TRY IT
Every line of the data below is to be given again as it appears, with the images removed.

SUPPLIED MATERIAL
BEGIN
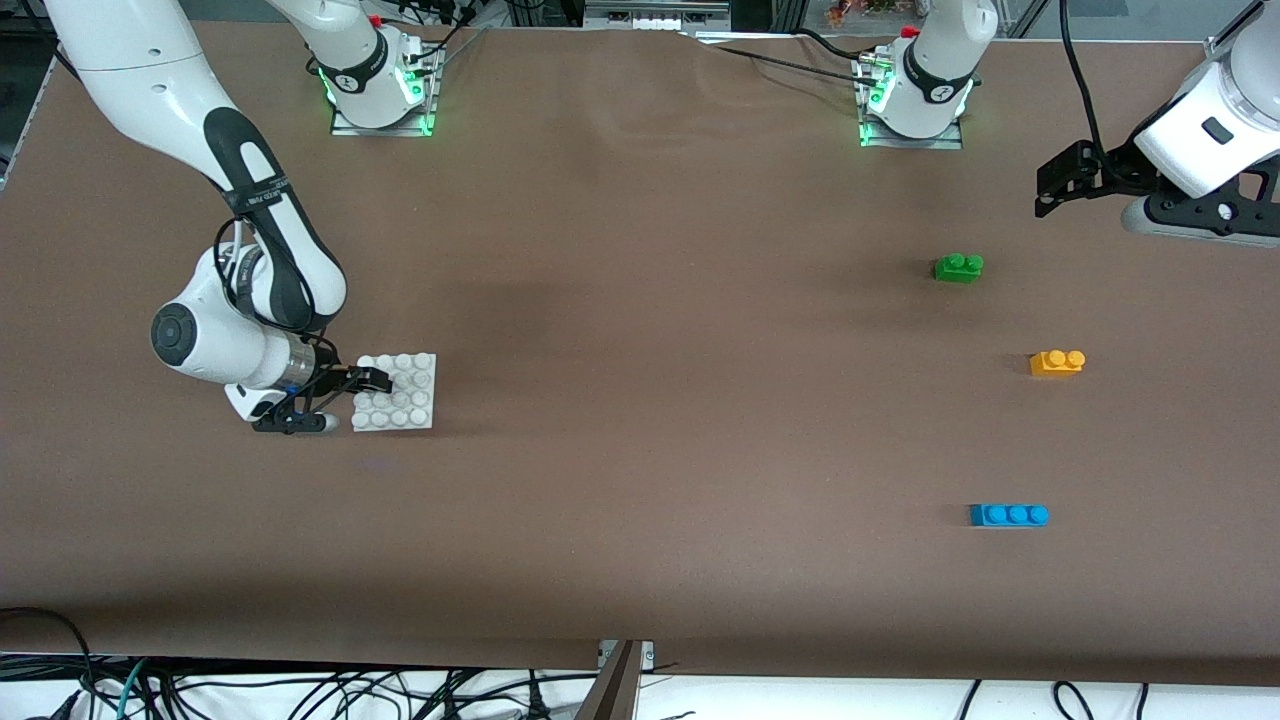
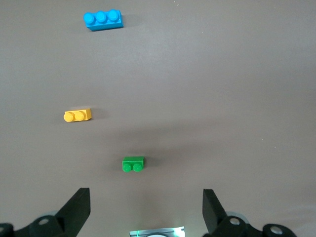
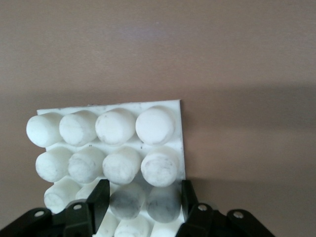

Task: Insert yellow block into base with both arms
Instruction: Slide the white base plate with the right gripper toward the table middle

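The white studded base lies flat on the table toward the right arm's end. My right gripper reaches in low from the side, and its jaws are closed on two studs at the base's edge; the right wrist view shows the base filling the frame and the gripper on it. The yellow block lies alone toward the left arm's end and also shows in the left wrist view. My left gripper is open and empty, held in the air over the table.
A green two-stud brick lies farther from the front camera than the yellow block, closest to my left gripper. A blue three-stud brick lies nearer to the camera. Both arm bases stand along the table's back edge.
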`<state>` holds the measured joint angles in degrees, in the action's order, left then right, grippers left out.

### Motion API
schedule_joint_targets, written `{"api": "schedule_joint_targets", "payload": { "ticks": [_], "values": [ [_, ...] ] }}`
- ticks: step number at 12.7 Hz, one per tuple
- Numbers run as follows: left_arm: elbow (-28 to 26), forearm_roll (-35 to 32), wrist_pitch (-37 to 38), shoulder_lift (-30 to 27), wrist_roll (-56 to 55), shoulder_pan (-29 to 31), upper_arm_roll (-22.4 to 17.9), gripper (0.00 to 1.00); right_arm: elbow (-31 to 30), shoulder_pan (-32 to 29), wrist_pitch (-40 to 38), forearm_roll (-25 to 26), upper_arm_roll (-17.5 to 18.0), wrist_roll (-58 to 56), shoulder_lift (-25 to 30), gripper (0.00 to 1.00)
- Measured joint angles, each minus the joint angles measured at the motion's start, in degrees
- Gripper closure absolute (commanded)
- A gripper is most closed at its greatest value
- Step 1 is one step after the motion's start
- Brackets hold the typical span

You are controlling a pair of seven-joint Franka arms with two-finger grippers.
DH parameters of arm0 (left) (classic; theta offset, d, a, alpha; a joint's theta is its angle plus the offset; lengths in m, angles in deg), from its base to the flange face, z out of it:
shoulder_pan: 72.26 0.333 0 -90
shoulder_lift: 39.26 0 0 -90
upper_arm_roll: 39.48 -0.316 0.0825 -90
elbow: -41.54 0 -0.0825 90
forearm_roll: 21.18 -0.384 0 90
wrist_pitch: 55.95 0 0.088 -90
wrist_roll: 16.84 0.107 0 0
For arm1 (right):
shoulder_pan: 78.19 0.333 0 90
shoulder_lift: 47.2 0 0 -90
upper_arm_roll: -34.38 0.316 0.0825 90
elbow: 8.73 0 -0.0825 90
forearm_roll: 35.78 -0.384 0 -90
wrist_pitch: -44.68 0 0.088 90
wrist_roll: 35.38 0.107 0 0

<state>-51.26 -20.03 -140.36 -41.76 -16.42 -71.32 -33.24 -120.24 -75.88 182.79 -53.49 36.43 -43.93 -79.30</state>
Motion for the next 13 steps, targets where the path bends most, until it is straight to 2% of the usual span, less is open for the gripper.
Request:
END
ANSWER BELOW
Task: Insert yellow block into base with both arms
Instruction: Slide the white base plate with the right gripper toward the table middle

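The white studded base lies flat on the table toward the right arm's end. My right gripper reaches in low from the side, and its jaws are closed on two studs at the base's edge; the right wrist view shows the base filling the frame and the gripper on it. The yellow block lies alone toward the left arm's end and also shows in the left wrist view. My left gripper is open and empty, held in the air over the table.
A green two-stud brick lies farther from the front camera than the yellow block, closest to my left gripper. A blue three-stud brick lies nearer to the camera. Both arm bases stand along the table's back edge.
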`<state>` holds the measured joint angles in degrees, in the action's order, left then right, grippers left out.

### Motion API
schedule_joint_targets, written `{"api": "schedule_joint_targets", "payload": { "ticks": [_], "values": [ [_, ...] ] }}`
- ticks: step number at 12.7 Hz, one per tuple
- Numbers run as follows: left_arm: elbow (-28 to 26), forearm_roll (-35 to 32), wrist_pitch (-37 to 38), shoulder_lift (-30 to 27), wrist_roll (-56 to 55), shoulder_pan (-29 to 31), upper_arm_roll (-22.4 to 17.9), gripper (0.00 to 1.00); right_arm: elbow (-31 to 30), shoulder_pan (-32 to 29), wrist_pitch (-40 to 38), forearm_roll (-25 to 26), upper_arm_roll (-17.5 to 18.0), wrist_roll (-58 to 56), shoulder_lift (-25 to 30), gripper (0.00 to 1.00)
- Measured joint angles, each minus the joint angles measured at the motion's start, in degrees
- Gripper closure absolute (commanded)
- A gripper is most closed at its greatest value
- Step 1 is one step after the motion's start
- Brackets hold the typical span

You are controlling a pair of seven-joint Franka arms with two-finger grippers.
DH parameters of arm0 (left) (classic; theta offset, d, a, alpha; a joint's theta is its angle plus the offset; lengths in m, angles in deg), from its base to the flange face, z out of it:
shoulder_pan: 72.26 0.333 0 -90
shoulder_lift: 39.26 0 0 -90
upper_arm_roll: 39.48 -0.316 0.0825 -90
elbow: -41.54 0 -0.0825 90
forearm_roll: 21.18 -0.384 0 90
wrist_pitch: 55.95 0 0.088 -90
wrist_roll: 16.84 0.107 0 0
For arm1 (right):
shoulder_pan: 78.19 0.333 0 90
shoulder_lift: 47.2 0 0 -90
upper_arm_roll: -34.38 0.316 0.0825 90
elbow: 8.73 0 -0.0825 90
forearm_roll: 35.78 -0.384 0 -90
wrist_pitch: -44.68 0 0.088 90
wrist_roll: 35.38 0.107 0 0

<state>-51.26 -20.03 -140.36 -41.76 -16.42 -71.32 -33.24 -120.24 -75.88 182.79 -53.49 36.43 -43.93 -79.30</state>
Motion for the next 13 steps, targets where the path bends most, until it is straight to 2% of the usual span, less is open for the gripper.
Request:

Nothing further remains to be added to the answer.